§ Assignment: Your answer must hold only the lines below from the line containing "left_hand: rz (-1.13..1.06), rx" through the line containing "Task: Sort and", each reproduced exactly.

§ Items from a dataset:
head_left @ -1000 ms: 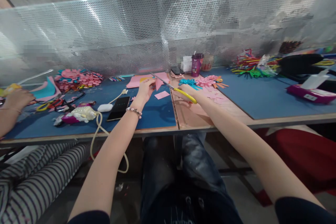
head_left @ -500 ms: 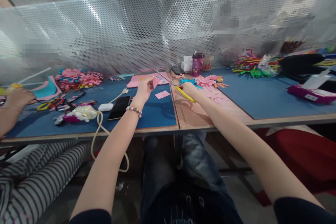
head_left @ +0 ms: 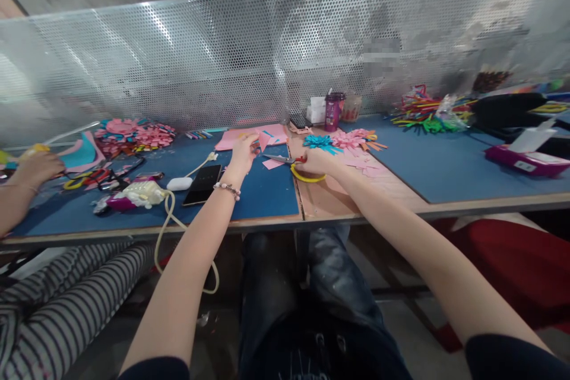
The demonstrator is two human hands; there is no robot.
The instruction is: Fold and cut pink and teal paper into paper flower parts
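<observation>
My left hand (head_left: 243, 154) pinches a small folded pink paper piece (head_left: 263, 141) above the blue mat (head_left: 262, 190). My right hand (head_left: 317, 161) grips yellow-handled scissors (head_left: 291, 165), which lie low over the table with the blades pointing left toward a pink scrap (head_left: 269, 164). A stack of pink paper sheets (head_left: 249, 133) lies just beyond my left hand.
A black phone (head_left: 202, 183), a white earbud case (head_left: 179, 183) and a cable lie left of my arm. Paper flowers (head_left: 342, 140) sit to the right, with a purple cup (head_left: 333, 110) behind. Another person's hand (head_left: 35, 167) works at far left. A perforated metal screen backs the table.
My right hand has lowered the scissors from a raised, up-pointing slant down to the table, blades now level and pointing left. My left hand stays on the pink piece.
</observation>
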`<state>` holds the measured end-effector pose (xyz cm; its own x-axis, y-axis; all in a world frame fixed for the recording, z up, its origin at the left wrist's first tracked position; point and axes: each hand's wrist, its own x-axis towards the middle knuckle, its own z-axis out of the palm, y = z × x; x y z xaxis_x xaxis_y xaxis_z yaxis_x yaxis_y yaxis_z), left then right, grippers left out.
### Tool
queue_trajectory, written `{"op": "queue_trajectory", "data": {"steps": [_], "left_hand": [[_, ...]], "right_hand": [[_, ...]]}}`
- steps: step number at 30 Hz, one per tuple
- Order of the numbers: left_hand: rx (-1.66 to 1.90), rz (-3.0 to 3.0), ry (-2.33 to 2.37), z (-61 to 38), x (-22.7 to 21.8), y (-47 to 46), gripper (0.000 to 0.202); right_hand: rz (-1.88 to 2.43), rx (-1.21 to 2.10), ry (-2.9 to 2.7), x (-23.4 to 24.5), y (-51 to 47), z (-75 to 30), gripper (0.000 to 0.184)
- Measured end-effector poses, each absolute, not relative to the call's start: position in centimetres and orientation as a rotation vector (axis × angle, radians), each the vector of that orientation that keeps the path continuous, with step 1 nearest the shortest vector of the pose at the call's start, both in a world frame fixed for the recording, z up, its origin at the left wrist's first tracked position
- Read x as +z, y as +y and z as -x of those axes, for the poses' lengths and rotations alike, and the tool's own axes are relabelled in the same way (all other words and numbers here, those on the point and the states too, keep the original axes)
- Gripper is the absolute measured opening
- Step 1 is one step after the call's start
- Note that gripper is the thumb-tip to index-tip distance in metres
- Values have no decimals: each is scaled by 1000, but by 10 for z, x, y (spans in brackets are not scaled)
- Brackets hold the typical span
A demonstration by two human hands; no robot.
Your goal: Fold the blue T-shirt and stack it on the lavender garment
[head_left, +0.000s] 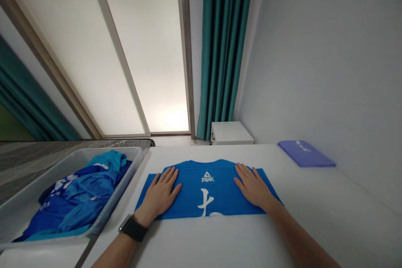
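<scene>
While both hands lie flat on it, the blue T-shirt (188,190) sits folded on a white table (317,205), its collar edge pointing away from the person and a white PEAK logo (207,177) showing between the hands. The left hand (160,192) rests palm down on the shirt's left part, and the right hand (253,186) does the same on the right part. The fingers of each are spread and straight, so neither hand is clenched or grasping; they simply press on the cloth. A black smartwatch (133,228) circles the left wrist.

Just left of the shirt, a grey plastic tray (117,192) sits beside the left forearm, with its corner over the table's edge. It holds a rumpled heap of blue clothing (75,192). A dark, patterned surface (31,155) lies beneath and beyond the tray. Toward the far right of the table, well apart from the hands, lies a flat lilac package (304,153) near a white wall (323,50). Beyond the table's far edge stand a small white cabinet (230,133), a teal curtain (222,50) and a frosted glass door (141,50).
</scene>
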<state>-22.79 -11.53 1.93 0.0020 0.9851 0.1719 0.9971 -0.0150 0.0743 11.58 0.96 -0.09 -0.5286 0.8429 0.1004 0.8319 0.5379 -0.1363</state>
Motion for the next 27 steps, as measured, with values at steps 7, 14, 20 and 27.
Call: {"op": "queue_trajectory", "data": {"steps": [7,14,20,27], "left_hand": [[-276,1859,-2302,266,34,-106,38],[-416,1877,-2477,272,44,-99,35],[-419,1888,-2455,269,42,-97,37],[-414,1834,-2473,269,43,-94,38]], "right_hand": [[1444,145,-2377,-3,52,-150,52],[1630,11,-2350,-2,68,-171,37],[1634,-52,-2333,-1,61,-161,28],[1586,-63,-2324,-5,61,-150,20]]}}
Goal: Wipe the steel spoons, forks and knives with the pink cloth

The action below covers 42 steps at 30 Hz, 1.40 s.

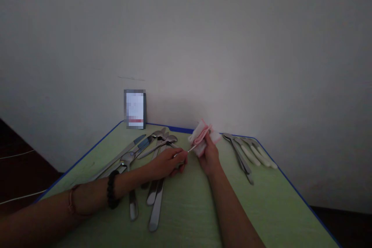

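Observation:
My left hand is closed around the handle of a metal utensil whose far end goes into a pink and white cloth. My right hand grips that cloth, wrapped round the utensil's tip. Both hands meet over the middle of the green table. The utensil's head is hidden in the cloth, so I cannot tell what kind it is.
A heap of spoons and knives lies on the left, under my left forearm. A row of cutlery with pale handles lies on the right. A small card leans against the white wall at the back. The table has a blue rim.

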Each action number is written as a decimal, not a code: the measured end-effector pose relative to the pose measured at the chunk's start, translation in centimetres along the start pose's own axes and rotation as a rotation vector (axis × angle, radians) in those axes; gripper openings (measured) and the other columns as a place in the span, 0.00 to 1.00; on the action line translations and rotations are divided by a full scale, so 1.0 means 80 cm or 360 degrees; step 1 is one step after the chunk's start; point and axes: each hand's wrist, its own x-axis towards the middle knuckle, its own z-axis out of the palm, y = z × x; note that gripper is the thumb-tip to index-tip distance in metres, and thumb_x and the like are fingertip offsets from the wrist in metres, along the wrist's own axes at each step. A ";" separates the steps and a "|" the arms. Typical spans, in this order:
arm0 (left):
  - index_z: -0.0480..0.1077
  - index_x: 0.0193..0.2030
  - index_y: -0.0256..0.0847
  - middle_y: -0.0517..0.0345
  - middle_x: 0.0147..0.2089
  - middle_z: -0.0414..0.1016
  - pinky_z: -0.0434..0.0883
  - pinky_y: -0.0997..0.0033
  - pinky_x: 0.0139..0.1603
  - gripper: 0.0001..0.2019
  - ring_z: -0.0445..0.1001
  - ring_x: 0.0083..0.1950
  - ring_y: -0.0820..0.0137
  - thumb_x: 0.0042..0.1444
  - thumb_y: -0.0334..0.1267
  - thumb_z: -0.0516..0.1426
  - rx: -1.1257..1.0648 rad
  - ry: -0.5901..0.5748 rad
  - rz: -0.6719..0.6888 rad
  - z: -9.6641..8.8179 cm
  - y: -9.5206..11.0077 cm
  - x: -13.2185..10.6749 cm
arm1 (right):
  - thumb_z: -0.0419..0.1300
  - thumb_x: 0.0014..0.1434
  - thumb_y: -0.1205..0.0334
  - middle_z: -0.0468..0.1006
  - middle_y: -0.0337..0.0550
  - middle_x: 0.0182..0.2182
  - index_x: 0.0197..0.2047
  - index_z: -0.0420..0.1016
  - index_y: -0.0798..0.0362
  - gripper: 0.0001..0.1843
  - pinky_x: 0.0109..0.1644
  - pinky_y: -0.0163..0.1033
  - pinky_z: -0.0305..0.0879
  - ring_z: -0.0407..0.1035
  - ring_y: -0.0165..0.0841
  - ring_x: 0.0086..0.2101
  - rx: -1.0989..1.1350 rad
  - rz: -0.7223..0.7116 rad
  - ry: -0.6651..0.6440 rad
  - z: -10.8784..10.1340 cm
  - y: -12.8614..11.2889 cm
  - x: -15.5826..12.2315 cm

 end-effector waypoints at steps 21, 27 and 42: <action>0.70 0.36 0.37 0.60 0.30 0.66 0.61 0.77 0.27 0.20 0.62 0.27 0.75 0.61 0.50 0.44 -0.0357 0.0174 -0.0019 -0.003 -0.004 0.001 | 0.63 0.43 0.69 0.81 0.38 0.26 0.31 0.74 0.54 0.08 0.31 0.35 0.72 0.74 0.32 0.27 -0.0193 0.0059 -0.0155 -0.007 -0.004 -0.002; 0.70 0.33 0.40 0.61 0.27 0.64 0.63 0.73 0.30 0.19 0.62 0.28 0.71 0.61 0.50 0.44 0.0035 0.0228 0.0071 -0.002 0.002 0.001 | 0.67 0.44 0.61 0.78 0.38 0.22 0.29 0.75 0.55 0.08 0.29 0.34 0.69 0.71 0.30 0.23 -0.0309 0.0421 -0.0711 -0.005 -0.002 -0.016; 0.69 0.51 0.37 0.50 0.49 0.76 0.68 0.62 0.51 0.23 0.73 0.47 0.59 0.51 0.47 0.61 0.0344 0.0419 0.0074 -0.004 -0.004 0.003 | 0.72 0.43 0.60 0.82 0.40 0.31 0.38 0.76 0.54 0.18 0.39 0.40 0.73 0.76 0.35 0.32 -0.0223 0.0147 -0.0377 -0.002 -0.001 -0.013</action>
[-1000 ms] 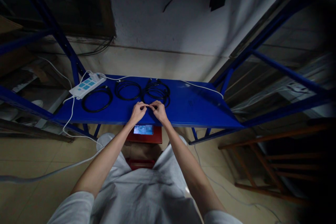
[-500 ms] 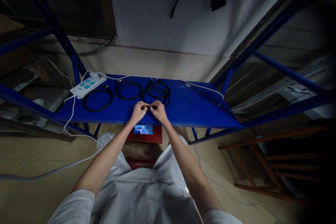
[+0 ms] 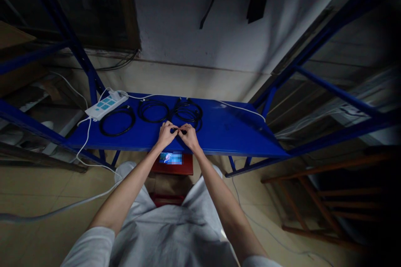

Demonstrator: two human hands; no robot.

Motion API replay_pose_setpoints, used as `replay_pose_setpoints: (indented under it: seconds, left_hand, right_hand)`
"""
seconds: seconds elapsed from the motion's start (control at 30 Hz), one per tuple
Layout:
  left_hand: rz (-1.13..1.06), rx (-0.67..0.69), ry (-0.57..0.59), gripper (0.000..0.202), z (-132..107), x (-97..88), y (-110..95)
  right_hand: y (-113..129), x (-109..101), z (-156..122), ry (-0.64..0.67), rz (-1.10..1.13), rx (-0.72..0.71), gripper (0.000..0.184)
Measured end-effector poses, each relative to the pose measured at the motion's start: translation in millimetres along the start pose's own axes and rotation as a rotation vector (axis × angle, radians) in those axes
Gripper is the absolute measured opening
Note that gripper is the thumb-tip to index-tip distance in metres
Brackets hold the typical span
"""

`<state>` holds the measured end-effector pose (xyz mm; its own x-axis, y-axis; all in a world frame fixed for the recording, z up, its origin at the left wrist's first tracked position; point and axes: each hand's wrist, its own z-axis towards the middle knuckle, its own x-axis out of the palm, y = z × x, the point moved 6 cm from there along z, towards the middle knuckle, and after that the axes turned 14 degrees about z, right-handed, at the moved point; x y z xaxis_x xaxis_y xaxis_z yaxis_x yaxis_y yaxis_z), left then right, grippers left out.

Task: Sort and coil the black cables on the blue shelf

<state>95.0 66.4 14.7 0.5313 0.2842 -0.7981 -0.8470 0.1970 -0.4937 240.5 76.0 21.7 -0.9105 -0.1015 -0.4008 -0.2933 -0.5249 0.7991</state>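
My left hand (image 3: 167, 134) and my right hand (image 3: 189, 137) meet near the front edge of the blue shelf (image 3: 225, 133). Thumbs and fingers of both are pinched, tips almost touching, around something small and dark that I cannot make out. Just beyond them lies a looser black cable coil (image 3: 188, 111), whose strand runs down close to my right hand. A second black cable coil (image 3: 153, 121) rests behind my left hand. Farther left is a third black cable coil (image 3: 115, 134), wound in a ring.
A white power strip (image 3: 106, 106) sits on the shelf's left end, its white cord hanging over the edge. Another white cord (image 3: 241, 106) runs along the back. Below, a lit phone (image 3: 171, 158) lies on a red stool (image 3: 184, 167). A wooden chair (image 3: 313, 212) stands right.
The whole view has shifted slightly, with the shelf a little lower in the picture. My hands stay pinched together at nearly the same spot, and the coils have not visibly moved.
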Motion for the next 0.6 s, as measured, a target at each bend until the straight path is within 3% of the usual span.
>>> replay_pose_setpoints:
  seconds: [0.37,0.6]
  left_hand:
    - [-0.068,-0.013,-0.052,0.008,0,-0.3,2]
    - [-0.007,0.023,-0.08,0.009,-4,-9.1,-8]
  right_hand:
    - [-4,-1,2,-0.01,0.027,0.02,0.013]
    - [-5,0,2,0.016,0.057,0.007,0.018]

§ Answer space:
  left_hand: rz (-1.13..1.06), rx (-0.67..0.69), ry (-0.57..0.59), gripper (0.000..0.202), z (-132..107), x (-97..88), y (-110..95)
  right_hand: y (-113..129), x (-109..101), z (-156..122), ry (-0.64..0.67), rz (-1.10..1.13), rx (-0.72..0.71), gripper (0.000..0.184)
Measured end-effector poses, each relative to the pose measured at the motion's start: translation in millimetres along the start pose's own axes and rotation as a rotation vector (axis × angle, radians) in those axes
Gripper is the absolute measured opening
Note that gripper is the thumb-tip to index-tip distance in metres
Brackets hold the typical span
"""

`<state>` holds the measured end-effector pose (xyz mm; its own x-axis, y-axis; all in a world frame fixed for the recording, z up, its origin at the left wrist's first tracked position; point and axes: each hand's wrist, its own z-axis towards the middle knuckle, its own x-axis out of the palm, y = z × x, the point moved 6 cm from there along z, towards the middle knuckle, and after that the axes turned 14 degrees about z, right-handed, at the moved point; x y z xaxis_x xaxis_y xaxis_z yaxis_x yaxis_y yaxis_z), left then right, grippers left out.

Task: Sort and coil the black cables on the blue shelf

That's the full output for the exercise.